Got my ass handed to me yesterday at my first Brazilian Jiu-Jitsu comp. I’ve been training now for 4 months in wrestling and Jiu-jitsu, so I thought i would throw myself in the mix, see where I’m at.
I weighed in at 82.6kg after a big dinner and light brekky, before competing in the U84kg division, I fought twice, losing both bouts, but looking back I learnt a lot. There was a shitload of awesome talent at the QLD wide comp, a stacked U70kg and U77kg division was awesome to watch, as well as accomplished fighter Damian Brown competing. At 12 o clock, I was tossing up whether or not to jump in the U93kg division, there were only 3 other dudes in there anyway..
I guess that was my main reason for competing yesterday, I want to be a warrior, find that bushido and samurai spirit somewhere, but of course I have all my own short-comings, fear, anxiety, and indecisiveness.
I thought to myself, what would Enson Inoue do, that guy is someone I look up to after I read his Vice article and listened to his Joe Rogan Podcast, as someone who has the pure bushido and samurai spirit, fuck it I jumped in although I was scared .. as .. fuck!
Big dudes at about 94kg ready to fuck me up, my first bout was against an older guy who was damn strong, pretty slow though, he somehow submitted me after much agony by pulling my arm all the way up my back almost touching my head, his grip was just too fucken strong! I was devastated! What a way to go. Is that even a submission? An old school one perhaps.

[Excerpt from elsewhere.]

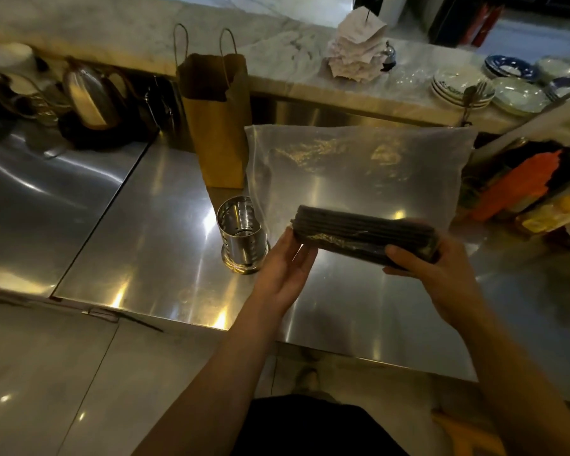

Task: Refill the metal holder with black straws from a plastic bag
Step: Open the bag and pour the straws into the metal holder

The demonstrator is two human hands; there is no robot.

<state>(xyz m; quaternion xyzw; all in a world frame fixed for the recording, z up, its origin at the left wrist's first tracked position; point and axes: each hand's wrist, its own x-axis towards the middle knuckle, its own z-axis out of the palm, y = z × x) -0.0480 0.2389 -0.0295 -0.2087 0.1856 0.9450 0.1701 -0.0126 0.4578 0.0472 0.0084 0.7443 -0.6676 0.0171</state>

The Lockdown comp allows you to have another shot, so I got another match, fighting a big dude called Rob who was the favourite, he had at least 12kgs on me and I was packing myself. I could tell he was reserving himself, but he didnt submit me, just manhandled me and made me look silly. He subsequently won on dominance. (Make the other guy look like a bitch and you win).
Needless to say, that days battles although they may seem minor, to me they were definitely significant, I want to become a true warrior, follow that path wherever it may take me, in so wanting to do this I have to weed out my insecurities, my fears, my pride, my ego and my embarassment. Yesterday I believe I chipped a little bit off in the fear category, for me it was an inner battle, overcoming my emotions and deciding to man the fuck up and get in there. Hopefully in the future when Im in a more serious situation I can use those moments to empower me, and find the strength to push through boundaries.
As always, the question is, WHAT WOULD ENSON DO?